A Fès, c’est plutôt «l’optimisme qui règne», pour le moment. Quoique les professionnels ne sont pas à même d’évaluer les effets de la crise sur leur activité en ce mois de février, qui coïncide avec l’habituelle période de basse saison. Ils avouent être confiants pour le reste de l’année. Ainsi, pour le Jnane Palace, l’on se frotte les mains. «Les réservations sont maintenues et les demandes des TO et agents de voyages affluent normalement», indique Abdullah Aïtsaddik, directeur de l’établissement. Et d’ajouter que l’activité va reprendre à partir du mois de mars. A cette date, l’hôtel devrait atteindre un taux d’occupation de l’ordre de 45,7%. A en croire la direction, cette tendance haussière continuera durant les mois d’avril (52,5%) et mai (58%) avec un petit tassement en juin (44,8%). Ces tendances ne tiennent pas en compte les touristes individuels, qui réservent généralement leur chambre la veille de leur arrivée, précise Aïtsaddik. D’après lui, la crise sera bénéfique pour la destination Maroc du fait de sa proximité avec les principaux pays émetteurs (France, Espagne, Allemagne). Même son de cloche chez Aziz Lebbar, vice-président du CRT de Fès et également propriétaire des hôtels Zalagh, pour qui la qualité et le prix des prestations hôtelières favoriseront la performance du secteur en cette année de crise. Sans oublier l’animation. A cet égard, Fès, qui a fixé et diffusé son agenda culturel à l’avance, devrait tirer son épingle du jeu.
Clientèle des Musiques sacrées fidèle
En effet, la clientèle des festivals Soufi, Madih, Bridge, Musiques sacrées…est fidèle. Les éditions précédentes ont réussi à surmonter des conjonctures aussi périlleuses que la crise (guerre du Golf, attentats du 11 septembre à New York et 16 mai à Casablanca…). Seul bémol, le tourisme de santé. Les dirigeants de la station thermale de Moulay Yacoub constatent un ralentissement de l’activité depuis novembre dernier. Est-ce à cause de la crise internationale ou aux intempéries qui rendent impraticable la route de Moulay Yacoub? En tout cas, le Conseil régional compte réaménager incessamment cette route en double voie rapide sur plus de 16 km. Ce qui devra encourager les curistes.
Agadir, réservations au compte goutte
Les temps sont durs pour les professionnels d’Agadir. Les réservations dans les établissements hôteliers tombent au compte goutte. Aucun opérateur ne peut dire quel sera le taux de réservation global sur l’année. Pour l’heure, en ce début février, les hôtels les mieux lotis de la station balnéaire ont un taux de réservation entre 45 et 59%. Ce qui représente une baisse de près de 20% pour des établissements, comparativement à la même période de l’année dernière. D’ailleurs, ces taux de réservation ont été obtenus grâce à de gros efforts sur les prix, précise Salah-Eddine Benhamane, président de l’Association de l’industrie hôtelière d’Agadir. Reste que des établissements 5 étoiles, voire 4 ne peuvent compresser les prix démesurément. La grande inconnue, est de savoir comment finira le mois de février en cours.

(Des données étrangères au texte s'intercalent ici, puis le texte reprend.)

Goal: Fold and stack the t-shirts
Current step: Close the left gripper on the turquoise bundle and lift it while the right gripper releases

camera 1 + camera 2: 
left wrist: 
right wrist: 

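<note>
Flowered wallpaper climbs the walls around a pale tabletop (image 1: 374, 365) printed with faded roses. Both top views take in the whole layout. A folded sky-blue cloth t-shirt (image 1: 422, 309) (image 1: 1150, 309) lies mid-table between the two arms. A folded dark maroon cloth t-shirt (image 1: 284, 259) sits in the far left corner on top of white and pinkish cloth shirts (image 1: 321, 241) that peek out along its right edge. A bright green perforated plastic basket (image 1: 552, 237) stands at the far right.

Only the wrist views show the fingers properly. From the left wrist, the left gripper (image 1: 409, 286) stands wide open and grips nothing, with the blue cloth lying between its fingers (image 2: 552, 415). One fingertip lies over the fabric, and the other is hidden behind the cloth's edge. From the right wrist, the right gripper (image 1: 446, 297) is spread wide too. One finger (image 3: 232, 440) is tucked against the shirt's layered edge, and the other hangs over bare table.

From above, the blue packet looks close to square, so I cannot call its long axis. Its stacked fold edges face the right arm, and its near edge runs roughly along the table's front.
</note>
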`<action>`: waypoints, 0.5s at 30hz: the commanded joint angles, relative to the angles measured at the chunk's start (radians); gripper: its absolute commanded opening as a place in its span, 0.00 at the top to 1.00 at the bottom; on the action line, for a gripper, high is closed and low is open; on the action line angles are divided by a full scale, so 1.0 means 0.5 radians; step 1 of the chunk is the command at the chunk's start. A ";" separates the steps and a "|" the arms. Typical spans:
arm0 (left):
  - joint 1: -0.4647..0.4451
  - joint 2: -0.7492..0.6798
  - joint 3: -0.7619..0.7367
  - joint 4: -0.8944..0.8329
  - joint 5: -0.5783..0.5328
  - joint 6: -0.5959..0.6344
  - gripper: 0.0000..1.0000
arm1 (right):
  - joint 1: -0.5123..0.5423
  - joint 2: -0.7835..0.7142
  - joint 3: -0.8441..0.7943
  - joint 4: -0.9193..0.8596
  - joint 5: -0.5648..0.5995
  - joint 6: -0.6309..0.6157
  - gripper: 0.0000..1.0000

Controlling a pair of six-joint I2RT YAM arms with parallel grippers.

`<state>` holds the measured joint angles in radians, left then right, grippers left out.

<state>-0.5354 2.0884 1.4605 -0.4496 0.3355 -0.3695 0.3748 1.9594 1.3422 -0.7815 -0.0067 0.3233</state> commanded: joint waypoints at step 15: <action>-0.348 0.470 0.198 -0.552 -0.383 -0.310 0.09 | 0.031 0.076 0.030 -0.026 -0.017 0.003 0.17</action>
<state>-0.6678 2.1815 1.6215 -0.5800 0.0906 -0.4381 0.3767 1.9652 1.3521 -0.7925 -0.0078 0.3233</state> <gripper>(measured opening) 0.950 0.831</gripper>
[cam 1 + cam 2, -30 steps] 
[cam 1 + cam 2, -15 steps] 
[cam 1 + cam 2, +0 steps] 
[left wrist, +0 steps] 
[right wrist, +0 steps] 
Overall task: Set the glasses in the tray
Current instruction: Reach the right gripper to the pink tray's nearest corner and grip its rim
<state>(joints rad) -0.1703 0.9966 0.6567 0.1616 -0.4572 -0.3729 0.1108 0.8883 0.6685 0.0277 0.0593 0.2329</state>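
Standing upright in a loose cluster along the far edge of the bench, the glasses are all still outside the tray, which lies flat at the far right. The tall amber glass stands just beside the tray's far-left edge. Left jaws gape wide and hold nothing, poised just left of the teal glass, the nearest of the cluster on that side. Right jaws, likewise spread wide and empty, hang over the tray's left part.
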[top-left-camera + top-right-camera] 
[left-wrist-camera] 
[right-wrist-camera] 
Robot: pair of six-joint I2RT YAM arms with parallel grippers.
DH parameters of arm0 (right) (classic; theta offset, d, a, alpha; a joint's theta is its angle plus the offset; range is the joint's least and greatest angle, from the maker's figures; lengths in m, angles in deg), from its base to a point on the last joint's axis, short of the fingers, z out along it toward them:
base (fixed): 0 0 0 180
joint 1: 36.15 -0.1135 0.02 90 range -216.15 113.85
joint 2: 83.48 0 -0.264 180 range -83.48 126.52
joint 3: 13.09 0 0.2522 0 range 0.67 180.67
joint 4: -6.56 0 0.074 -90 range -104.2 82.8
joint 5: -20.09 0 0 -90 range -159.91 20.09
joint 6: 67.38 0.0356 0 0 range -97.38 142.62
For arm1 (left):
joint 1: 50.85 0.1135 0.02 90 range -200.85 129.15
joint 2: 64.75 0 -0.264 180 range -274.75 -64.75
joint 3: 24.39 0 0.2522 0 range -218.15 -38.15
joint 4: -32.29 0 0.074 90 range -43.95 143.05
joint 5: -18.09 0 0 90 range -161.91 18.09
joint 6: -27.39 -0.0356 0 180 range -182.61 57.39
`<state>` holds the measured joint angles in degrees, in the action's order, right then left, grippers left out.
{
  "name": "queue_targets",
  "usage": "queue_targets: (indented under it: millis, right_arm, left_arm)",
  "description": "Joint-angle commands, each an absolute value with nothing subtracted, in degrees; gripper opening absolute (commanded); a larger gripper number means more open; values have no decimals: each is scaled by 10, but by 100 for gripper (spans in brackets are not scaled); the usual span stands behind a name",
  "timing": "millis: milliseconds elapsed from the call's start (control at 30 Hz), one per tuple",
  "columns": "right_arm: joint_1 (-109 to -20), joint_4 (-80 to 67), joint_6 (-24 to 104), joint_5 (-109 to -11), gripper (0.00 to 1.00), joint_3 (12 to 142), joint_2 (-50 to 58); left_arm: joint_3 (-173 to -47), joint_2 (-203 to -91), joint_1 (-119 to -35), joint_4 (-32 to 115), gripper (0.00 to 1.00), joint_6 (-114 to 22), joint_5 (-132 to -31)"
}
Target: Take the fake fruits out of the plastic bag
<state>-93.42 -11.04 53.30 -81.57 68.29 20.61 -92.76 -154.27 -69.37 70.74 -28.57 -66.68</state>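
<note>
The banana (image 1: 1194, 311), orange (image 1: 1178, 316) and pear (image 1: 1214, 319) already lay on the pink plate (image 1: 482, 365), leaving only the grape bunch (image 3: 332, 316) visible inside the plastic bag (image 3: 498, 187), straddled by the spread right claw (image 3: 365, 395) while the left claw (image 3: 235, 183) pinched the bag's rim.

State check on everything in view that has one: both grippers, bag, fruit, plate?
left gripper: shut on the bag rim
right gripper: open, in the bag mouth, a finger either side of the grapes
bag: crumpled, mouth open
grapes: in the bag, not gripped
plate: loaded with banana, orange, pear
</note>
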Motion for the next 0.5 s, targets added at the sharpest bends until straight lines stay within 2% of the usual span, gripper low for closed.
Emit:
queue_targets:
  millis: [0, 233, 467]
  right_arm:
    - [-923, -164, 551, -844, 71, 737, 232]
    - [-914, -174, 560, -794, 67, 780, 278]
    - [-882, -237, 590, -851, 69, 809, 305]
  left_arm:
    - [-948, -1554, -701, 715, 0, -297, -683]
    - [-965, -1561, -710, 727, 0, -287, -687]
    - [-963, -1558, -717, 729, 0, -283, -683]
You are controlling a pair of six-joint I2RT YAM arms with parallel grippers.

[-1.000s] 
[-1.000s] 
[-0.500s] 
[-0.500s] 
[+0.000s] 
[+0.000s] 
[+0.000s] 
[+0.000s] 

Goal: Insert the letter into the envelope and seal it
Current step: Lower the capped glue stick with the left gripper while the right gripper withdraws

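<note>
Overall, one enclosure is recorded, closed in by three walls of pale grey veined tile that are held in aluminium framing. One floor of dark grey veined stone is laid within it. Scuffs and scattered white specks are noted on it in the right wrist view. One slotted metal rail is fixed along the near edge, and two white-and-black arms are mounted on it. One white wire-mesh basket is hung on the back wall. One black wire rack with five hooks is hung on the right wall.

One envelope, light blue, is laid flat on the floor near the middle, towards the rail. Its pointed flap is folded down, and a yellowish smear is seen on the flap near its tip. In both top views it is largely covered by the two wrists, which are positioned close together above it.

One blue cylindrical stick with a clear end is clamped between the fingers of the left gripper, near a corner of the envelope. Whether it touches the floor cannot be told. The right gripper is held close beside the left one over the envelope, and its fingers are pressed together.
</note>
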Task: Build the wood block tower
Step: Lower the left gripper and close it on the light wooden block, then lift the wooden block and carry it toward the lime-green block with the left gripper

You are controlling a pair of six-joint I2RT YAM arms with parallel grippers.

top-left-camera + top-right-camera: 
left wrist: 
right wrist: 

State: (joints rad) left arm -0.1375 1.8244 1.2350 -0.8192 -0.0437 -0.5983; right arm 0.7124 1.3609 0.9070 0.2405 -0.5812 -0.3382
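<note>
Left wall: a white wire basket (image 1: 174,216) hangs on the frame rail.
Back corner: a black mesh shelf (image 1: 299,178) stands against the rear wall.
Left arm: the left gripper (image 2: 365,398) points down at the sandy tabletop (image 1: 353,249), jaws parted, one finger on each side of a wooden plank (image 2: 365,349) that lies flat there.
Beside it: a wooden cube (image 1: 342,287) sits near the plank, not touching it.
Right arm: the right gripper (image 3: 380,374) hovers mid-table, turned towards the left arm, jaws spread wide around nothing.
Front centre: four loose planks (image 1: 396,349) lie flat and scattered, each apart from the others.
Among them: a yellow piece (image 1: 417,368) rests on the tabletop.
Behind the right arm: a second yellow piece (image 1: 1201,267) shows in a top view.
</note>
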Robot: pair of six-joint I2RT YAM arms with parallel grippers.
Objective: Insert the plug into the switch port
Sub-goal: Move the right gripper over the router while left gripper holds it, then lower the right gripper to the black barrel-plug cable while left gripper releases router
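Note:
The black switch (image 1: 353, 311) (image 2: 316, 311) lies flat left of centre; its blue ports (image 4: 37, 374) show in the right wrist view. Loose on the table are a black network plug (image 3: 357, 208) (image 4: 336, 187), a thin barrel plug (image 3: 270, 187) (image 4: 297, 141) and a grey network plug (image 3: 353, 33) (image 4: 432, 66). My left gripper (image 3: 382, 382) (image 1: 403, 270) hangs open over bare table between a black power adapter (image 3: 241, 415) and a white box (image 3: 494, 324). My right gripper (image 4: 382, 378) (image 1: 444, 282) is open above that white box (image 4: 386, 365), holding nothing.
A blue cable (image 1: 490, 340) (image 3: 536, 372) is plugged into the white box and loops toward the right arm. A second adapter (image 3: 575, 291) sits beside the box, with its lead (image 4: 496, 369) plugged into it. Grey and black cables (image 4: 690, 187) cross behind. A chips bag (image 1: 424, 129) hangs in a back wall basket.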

Pour le reste, le président du groupe Tikida, se dit confiant. «La destination peut tenir la tête hors de l’eau pendant la saison en cours, car c’est une destination d’hiver», soutient Guy Marrache. Il reconnaît cependant que dès l’été prochain, «la situation risque d’être plus difficile en raison des offres de destinations concurrentes ayants les mêmes atouts».